His heart literally stops.

Then it kicks itself back into life with tremendous force, and he stands there with it thumping in his ears, staring down at a sifting of flour across the tile, as clean and innocent as a dusting of snow.

Feeling like a man walking against a stiff wind, Arthit forces himself across the kitchen and into the hallway, where he stops, two steps in, and looks at the envelope taped to the closed bedroom door.

33
If He’s a Friend, He’ll Wait

T
he tail is wearing a yellow shirt.

He’s been back there for blocks now. Rafferty has glimpsed him three times as he did experimental zigzags between boulevards and
sois
. He thinks it might be time to get a look at his shadow’s face, for future reference.

The office building is unremarkable, neither new nor old, certainly not architecturally distinctive, and there’s not a soul in it Rafferty knows. He enters the lobby anyway, walking with the brisk purpose of someone who actually has a destination. Without looking around, he pushes the call button for the elevator and waits. When it comes, he turns to face front as he punches the button for the sixth floor. He doesn’t see the yellow shirt as the doors close.

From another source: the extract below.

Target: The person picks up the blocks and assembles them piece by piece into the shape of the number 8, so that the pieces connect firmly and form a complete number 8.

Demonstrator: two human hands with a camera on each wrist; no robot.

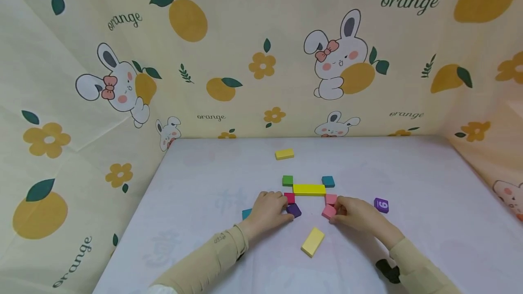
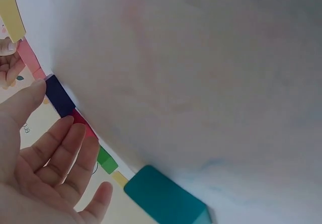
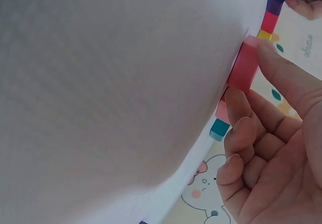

He gets off on the sixth floor, trots down a couple of flights on the fire stairs, and hits the button for the elevator again. He rides it down to the underground parking garage, which opens not onto Silom but onto a small cross street. Up the slope of the exit ramp and then a quick right, away from Silom. A short jog brings him to an alley, which he takes to the next little
soi
, one that will lead him back down to Silom.
He crosses it and takes it to Silom, then crosses that and waits on the sidewalk, watching the building he just went into.

Looking for someone else who’s watching it.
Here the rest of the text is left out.